\[\left\{\begin{array}{lcr} y_i &\sim& Poisson(\mu_i)\\ E[y_i]&=&\mu_i\\ \log(\mu_i)&=&\eta_i\\ \eta_i&=&\mathbf{x}_i\mathbf{\beta} \end{array}\right.\]
\[y_i \sim \frac{\mu_i^{y_i}e^{-\mu_i}}{y_i!}\]
\[y_i \sim \exp\left\{ \frac{y_i\theta_i- b(\theta_i)}{a(\phi)}+c(y_i,\phi)\right\}\] \[y_i \sim \exp\left\{y_i\log(\mu_i) - \mu_i - \log(y_i!)\right\}\]
For one observation: \[l(\mu_i \vert y_i) = y_i \log \mu_i - \mu_i - \log y_i!\] \[l(\mu_i \vert y_i) = y_i \theta_i - e^{\theta_i} - \log y_i!\]

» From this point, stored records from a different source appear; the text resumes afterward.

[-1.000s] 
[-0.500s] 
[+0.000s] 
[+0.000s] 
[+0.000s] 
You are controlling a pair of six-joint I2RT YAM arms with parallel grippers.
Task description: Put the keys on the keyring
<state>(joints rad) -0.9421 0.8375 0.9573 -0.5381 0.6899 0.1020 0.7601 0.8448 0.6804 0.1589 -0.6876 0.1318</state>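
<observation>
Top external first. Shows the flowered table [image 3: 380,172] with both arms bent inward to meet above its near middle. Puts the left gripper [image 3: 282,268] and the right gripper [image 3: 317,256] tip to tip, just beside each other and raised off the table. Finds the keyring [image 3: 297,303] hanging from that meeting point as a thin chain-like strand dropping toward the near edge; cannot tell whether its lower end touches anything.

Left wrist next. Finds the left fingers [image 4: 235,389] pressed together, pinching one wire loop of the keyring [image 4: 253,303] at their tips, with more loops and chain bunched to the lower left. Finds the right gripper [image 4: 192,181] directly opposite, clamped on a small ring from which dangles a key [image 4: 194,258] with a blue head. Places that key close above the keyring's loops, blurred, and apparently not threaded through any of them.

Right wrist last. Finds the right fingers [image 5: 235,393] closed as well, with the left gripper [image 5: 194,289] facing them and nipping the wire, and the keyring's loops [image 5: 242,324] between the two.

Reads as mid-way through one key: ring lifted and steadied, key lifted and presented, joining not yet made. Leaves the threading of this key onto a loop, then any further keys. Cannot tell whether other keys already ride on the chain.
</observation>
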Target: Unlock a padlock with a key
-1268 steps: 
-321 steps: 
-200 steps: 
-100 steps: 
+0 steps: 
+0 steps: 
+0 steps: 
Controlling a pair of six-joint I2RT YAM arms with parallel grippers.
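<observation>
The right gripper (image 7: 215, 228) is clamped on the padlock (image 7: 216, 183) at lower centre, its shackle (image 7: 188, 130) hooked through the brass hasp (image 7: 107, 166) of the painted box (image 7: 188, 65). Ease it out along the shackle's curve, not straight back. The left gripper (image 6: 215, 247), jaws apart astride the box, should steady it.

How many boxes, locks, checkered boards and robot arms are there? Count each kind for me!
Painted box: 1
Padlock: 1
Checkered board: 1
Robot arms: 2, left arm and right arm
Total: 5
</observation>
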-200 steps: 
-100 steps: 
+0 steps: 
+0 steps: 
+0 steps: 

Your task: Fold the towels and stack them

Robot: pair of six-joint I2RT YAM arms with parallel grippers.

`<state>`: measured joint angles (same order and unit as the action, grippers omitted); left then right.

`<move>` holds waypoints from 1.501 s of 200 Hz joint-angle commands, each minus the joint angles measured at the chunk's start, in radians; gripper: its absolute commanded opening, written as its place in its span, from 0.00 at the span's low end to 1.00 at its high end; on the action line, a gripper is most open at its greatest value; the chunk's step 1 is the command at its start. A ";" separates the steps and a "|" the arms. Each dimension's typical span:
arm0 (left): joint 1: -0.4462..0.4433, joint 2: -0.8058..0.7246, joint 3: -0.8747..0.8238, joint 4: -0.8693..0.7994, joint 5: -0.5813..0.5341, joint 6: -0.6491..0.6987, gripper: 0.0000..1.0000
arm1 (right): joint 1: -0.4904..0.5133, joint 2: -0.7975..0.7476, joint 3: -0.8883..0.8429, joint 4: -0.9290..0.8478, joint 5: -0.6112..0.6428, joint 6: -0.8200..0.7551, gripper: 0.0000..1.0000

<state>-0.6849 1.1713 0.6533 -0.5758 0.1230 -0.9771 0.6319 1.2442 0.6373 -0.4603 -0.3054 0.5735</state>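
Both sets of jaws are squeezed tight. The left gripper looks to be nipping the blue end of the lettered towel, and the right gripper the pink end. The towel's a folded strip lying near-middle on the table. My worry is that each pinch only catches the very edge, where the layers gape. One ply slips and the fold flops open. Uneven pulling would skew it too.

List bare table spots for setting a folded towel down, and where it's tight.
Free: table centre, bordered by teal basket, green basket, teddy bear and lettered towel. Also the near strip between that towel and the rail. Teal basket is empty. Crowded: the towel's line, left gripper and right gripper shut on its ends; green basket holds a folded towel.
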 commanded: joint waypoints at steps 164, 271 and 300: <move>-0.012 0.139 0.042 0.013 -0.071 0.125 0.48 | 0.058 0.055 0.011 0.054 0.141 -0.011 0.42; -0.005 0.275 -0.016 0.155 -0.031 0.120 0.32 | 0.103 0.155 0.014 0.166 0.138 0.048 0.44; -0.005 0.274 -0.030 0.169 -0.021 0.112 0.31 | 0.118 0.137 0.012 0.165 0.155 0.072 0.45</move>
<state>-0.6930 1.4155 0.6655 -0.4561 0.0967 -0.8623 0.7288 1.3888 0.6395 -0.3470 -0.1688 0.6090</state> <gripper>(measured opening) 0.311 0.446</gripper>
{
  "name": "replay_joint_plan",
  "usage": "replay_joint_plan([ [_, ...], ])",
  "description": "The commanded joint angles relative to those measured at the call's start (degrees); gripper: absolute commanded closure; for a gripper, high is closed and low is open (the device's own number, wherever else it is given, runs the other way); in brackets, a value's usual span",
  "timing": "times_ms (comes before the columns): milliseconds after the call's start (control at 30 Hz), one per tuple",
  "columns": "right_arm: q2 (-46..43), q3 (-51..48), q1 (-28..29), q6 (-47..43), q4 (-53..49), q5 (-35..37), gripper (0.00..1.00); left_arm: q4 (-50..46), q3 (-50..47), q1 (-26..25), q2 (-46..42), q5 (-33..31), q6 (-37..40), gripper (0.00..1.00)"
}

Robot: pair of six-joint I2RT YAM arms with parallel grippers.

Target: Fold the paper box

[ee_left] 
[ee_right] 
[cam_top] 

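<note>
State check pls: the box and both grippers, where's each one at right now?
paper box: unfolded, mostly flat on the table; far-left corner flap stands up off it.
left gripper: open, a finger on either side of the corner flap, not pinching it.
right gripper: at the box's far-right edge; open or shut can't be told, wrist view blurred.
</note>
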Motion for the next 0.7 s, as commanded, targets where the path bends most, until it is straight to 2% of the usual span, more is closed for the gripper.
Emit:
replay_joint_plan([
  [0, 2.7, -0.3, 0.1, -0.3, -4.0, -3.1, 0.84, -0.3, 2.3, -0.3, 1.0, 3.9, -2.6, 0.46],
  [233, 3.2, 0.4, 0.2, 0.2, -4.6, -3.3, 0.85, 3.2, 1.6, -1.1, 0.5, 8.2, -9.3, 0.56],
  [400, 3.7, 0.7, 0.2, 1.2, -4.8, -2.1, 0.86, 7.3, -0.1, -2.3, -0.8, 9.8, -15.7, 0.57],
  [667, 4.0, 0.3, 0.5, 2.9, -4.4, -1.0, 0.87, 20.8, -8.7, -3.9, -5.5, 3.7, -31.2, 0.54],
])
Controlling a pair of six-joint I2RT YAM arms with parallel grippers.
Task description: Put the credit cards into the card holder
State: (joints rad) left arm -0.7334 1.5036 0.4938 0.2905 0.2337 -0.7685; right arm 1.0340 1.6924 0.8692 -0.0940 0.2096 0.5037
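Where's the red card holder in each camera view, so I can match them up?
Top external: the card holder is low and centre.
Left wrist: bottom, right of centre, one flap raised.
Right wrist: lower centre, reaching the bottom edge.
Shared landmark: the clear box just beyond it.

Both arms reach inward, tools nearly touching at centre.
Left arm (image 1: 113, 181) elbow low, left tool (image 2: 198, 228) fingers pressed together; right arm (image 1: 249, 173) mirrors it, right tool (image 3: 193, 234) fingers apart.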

Log-likelihood for all observations, given that they are independent: \[l(\mathbf{\mu} \vert \mathbf{y}) = \sum\limits_{i=1}^n \left\{ y_i \theta_i - e^{\theta_i} - \log y_i!\right\}\]
Maximum likelihood: choose the parameters \(\mathbf{\beta}\) so that the likelihood to observe the sample under the statistical model becomes maximum. \[\text{argmax}_{\mathbf{\beta}} l(\mathbf{\mu} \vert \mathbf{y})\]
Maximization \(\rightarrow\) set first derivative of likelihood to betas equal to zero. First derivative of likelihood is also called the Score function (\(S(\mathbf{\theta})\)):
\[S(\mathbf{\theta})=\frac{\partial l(\mathbf{\mu} \vert \mathbf{y})}{\partial \beta}=0\]
\[\begin{eqnarray*} S(\mathbf{\beta})&=&\frac{\partial \sum\limits_{i=1}^n \left\{ \frac{y_i \theta_i - b(\theta_i)}{a(\phi)}+c(y_i,\phi)\right\}}{\partial \beta}\\ &=&\sum\limits_{i=1}^n\frac{\partial \left\{ \frac{y_i \theta_i - b(\theta_i)}{a(\phi)}+c(y_i,\phi)\right\}}{\partial \theta}\frac{\partial \theta}{\partial\mu}\frac{\partial\mu}{\partial\eta}\frac{\partial\eta}{\partial\beta}\\ &=&\sum\limits_{i=1}^n\frac{y_i-\mu_i}{a(\phi)}\frac{1}{b^{\prime\prime}(\theta)}\frac{\partial\mu}{\partial\eta}\mathbf{x}^t\\ &=&\mathbf{X}^T\mathbf{A}\left(\mathbf{y}-\boldsymbol{\mu}\right) \end{eqnarray*}\]For poisson data: \(a(\phi)b^{\prime\prime}(\theta)=\mu\) and \(\frac{\partial \mu}{\partial \eta}=\mu\). So \(\mathbf{A}=\mathbf{I}\) and
\[ S(\beta)=\mathbf{X}^T \left\{\mathbf{Y}-\mathbf{\mu}\right\}\]
Parameter estimator \(\hat{\mathbf{\beta}}\): Find \(\hat{\mathbf{\beta}}\) so that \[ S(\beta) = \mathbf{0}\]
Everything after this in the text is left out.